**Instructions for the task**
Drop every image, then reproduce the data exactly as given.

::::::::::

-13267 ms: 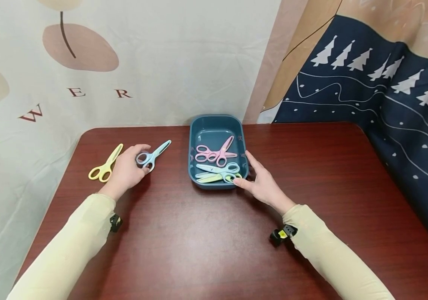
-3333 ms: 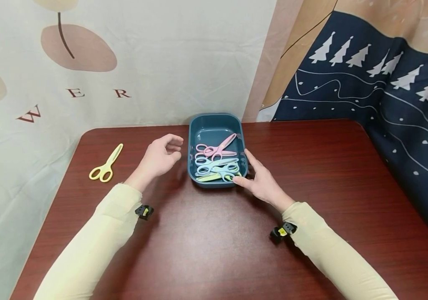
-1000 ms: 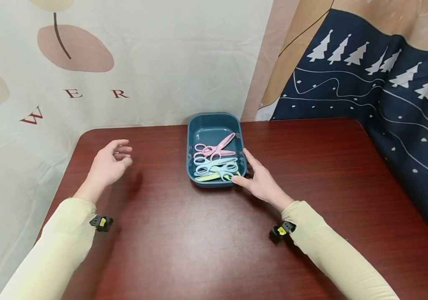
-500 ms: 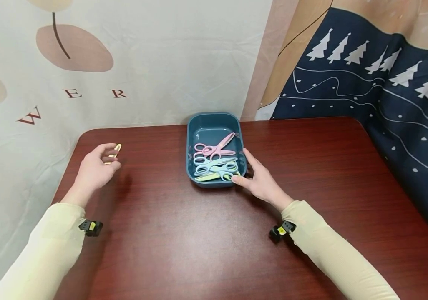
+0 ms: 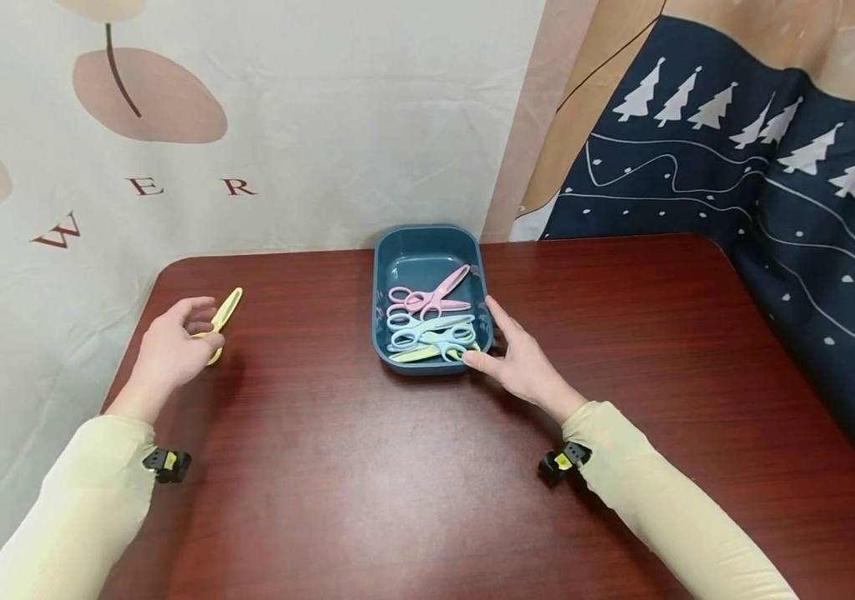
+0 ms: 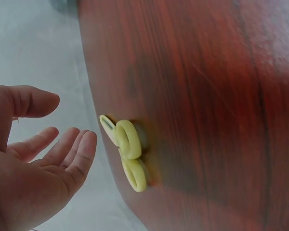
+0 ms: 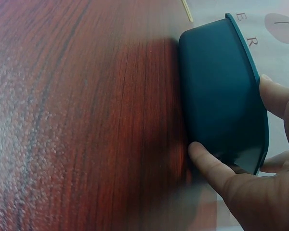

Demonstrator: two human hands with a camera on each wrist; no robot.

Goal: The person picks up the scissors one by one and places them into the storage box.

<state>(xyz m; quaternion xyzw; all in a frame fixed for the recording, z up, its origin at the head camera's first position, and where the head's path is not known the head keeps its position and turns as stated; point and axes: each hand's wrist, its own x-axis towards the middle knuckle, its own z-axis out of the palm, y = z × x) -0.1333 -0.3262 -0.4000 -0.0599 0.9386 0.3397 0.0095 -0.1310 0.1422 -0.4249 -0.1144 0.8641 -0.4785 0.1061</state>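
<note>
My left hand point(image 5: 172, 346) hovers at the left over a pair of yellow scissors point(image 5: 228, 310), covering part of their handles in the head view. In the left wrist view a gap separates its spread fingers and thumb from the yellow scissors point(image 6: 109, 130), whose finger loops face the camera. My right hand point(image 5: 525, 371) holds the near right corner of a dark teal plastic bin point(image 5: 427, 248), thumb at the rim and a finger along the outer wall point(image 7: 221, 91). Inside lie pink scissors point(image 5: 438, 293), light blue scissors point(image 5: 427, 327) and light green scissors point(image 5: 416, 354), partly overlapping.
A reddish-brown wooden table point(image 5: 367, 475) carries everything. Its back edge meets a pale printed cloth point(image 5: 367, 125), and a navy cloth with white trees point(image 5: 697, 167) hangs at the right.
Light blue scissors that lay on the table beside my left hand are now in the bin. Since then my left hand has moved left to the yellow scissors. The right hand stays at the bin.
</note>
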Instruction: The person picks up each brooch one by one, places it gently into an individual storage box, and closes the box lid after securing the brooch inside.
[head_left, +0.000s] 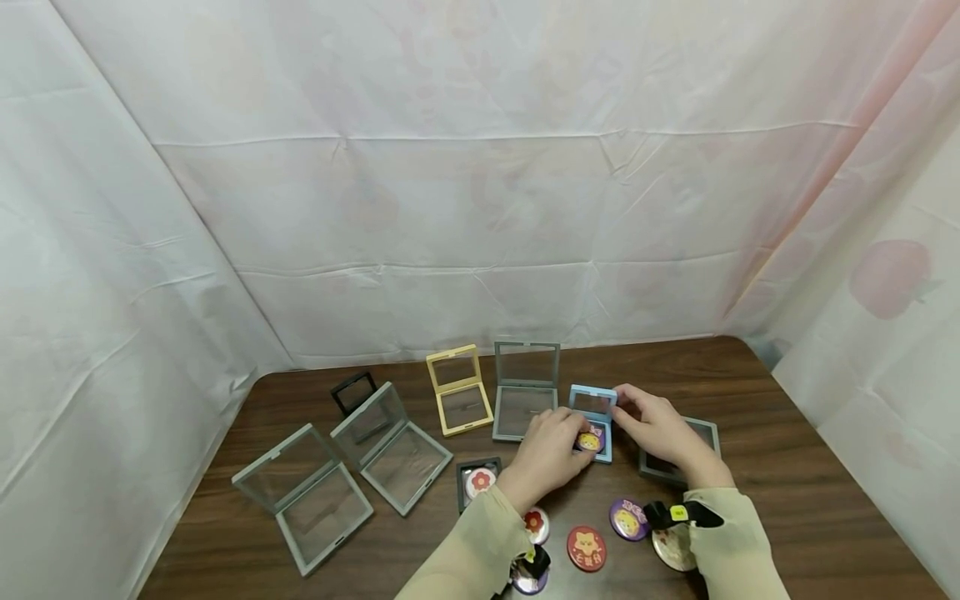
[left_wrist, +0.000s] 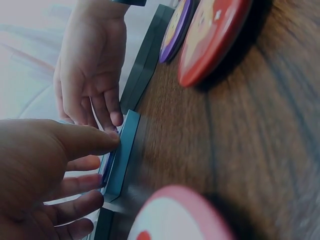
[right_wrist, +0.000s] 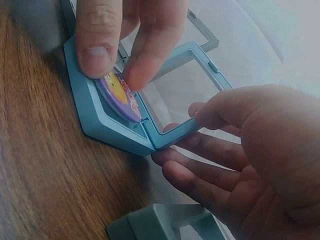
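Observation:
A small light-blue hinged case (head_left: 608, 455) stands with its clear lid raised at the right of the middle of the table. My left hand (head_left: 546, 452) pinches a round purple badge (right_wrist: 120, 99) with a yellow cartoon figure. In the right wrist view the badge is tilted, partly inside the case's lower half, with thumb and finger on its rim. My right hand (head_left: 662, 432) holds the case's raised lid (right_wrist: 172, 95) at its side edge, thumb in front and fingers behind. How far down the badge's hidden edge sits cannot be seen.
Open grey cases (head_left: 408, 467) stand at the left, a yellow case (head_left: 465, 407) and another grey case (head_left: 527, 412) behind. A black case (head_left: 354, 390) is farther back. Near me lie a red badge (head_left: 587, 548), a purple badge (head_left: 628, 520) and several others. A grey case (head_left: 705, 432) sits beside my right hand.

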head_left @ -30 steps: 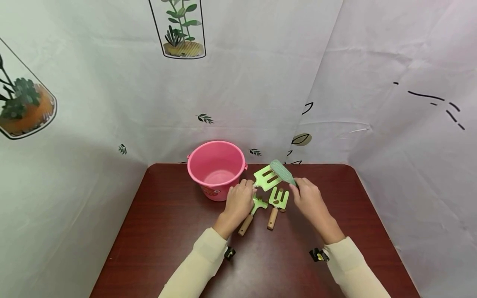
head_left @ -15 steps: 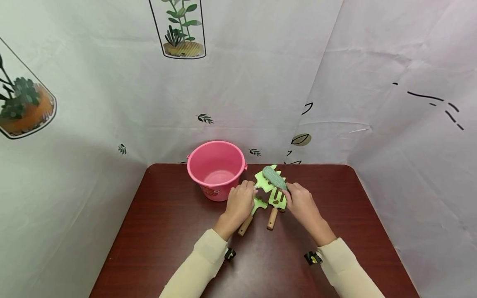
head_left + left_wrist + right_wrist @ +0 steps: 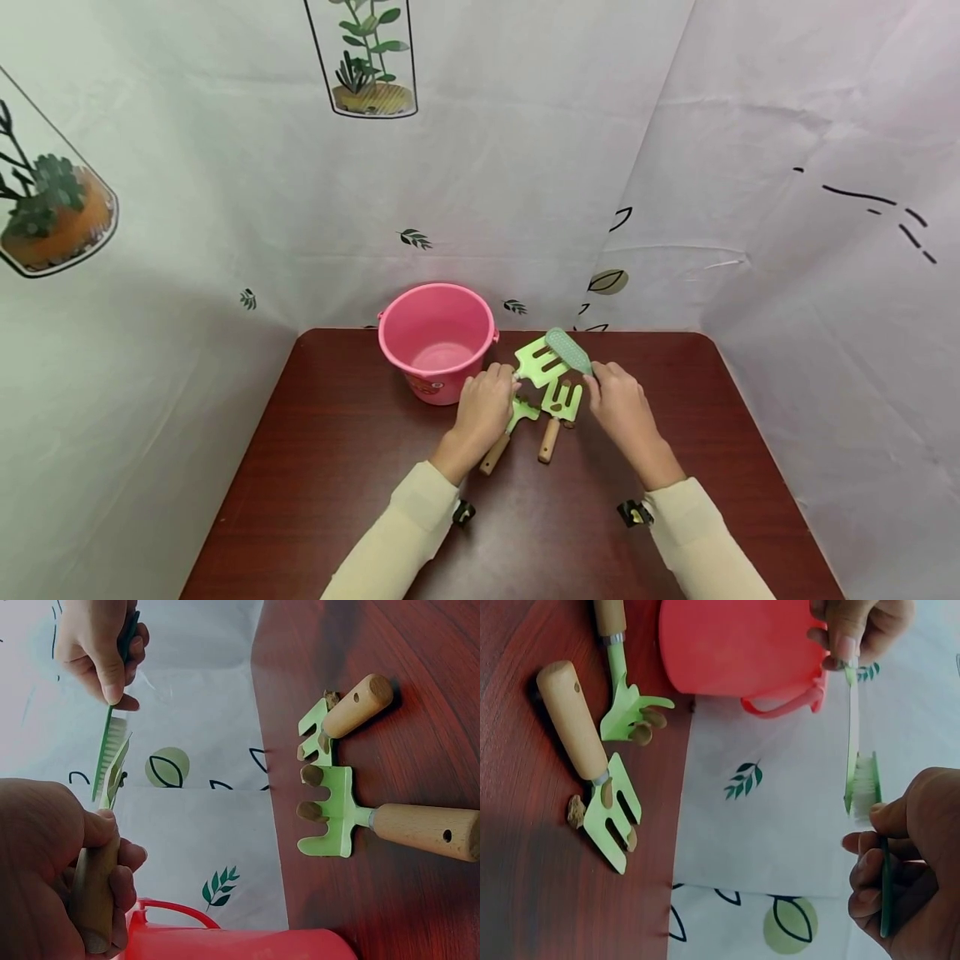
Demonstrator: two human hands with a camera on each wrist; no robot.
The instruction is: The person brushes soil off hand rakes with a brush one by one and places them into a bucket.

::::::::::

**Written response**
-13267 ms: 
-3333 ms: 
-1000 ms: 
-500 ms: 
+0 ms: 
+0 ms: 
+0 ms: 

Demonstrator: two human hands with a camera on each wrist; no robot.

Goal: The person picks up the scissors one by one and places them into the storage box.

<state>(xyz m; quaternion xyzw; all in a frame fixed for the recording, z up, its origin at the head camera's first position, and where the head's path is not known the head keeps its position and turns as stated; point and axes: each hand's wrist, its own x-axis towards the middle knuckle, its own z-axis out of the palm, y = z × x) -0.1333 -0.3262 -0.4000 -0.0599 0.9386 0.3397 0.0095 -0.1310 0.1422 -0.4249 -0.1144 0.8641 -0.4785 0.1061</state>
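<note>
My left hand point(image 5: 172, 346) hovers at the left over a pair of yellow scissors point(image 5: 228, 310), covering part of their handles in the head view. In the left wrist view a gap separates its spread fingers and thumb from the yellow scissors point(image 6: 109, 130), whose finger loops face the camera. My right hand point(image 5: 525, 371) holds the near right corner of a dark teal plastic bin point(image 5: 427, 248), thumb at the rim and a finger along the outer wall point(image 7: 221, 91). Inside lie pink scissors point(image 5: 438, 293), light blue scissors point(image 5: 427, 327) and light green scissors point(image 5: 416, 354), partly overlapping.
A reddish-brown wooden table point(image 5: 367, 475) carries everything. Its back edge meets a pale printed cloth point(image 5: 367, 125), and a navy cloth with white trees point(image 5: 697, 167) hangs at the right.
Light blue scissors that lay on the table beside my left hand are now in the bin. Since then my left hand has moved left to the yellow scissors. The right hand stays at the bin.
</note>
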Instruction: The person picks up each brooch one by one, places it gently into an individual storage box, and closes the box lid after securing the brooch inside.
[head_left, +0.000s] 
[left_wrist, +0.000s] 
[right_wrist, +0.000s] 
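Observation:
A small light-blue hinged case (head_left: 608, 455) stands with its clear lid raised at the right of the middle of the table. My left hand (head_left: 546, 452) pinches a round purple badge (right_wrist: 120, 99) with a yellow cartoon figure. In the right wrist view the badge is tilted, partly inside the case's lower half, with thumb and finger on its rim. My right hand (head_left: 662, 432) holds the case's raised lid (right_wrist: 172, 95) at its side edge, thumb in front and fingers behind. How far down the badge's hidden edge sits cannot be seen.
Open grey cases (head_left: 408, 467) stand at the left, a yellow case (head_left: 465, 407) and another grey case (head_left: 527, 412) behind. A black case (head_left: 354, 390) is farther back. Near me lie a red badge (head_left: 587, 548), a purple badge (head_left: 628, 520) and several others. A grey case (head_left: 705, 432) sits beside my right hand.
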
head_left @ -30 steps: 
head_left @ -15 steps: 
head_left + left_wrist + right_wrist @ +0 steps: 
Demonstrator: two human hands with a camera on each wrist; no robot.
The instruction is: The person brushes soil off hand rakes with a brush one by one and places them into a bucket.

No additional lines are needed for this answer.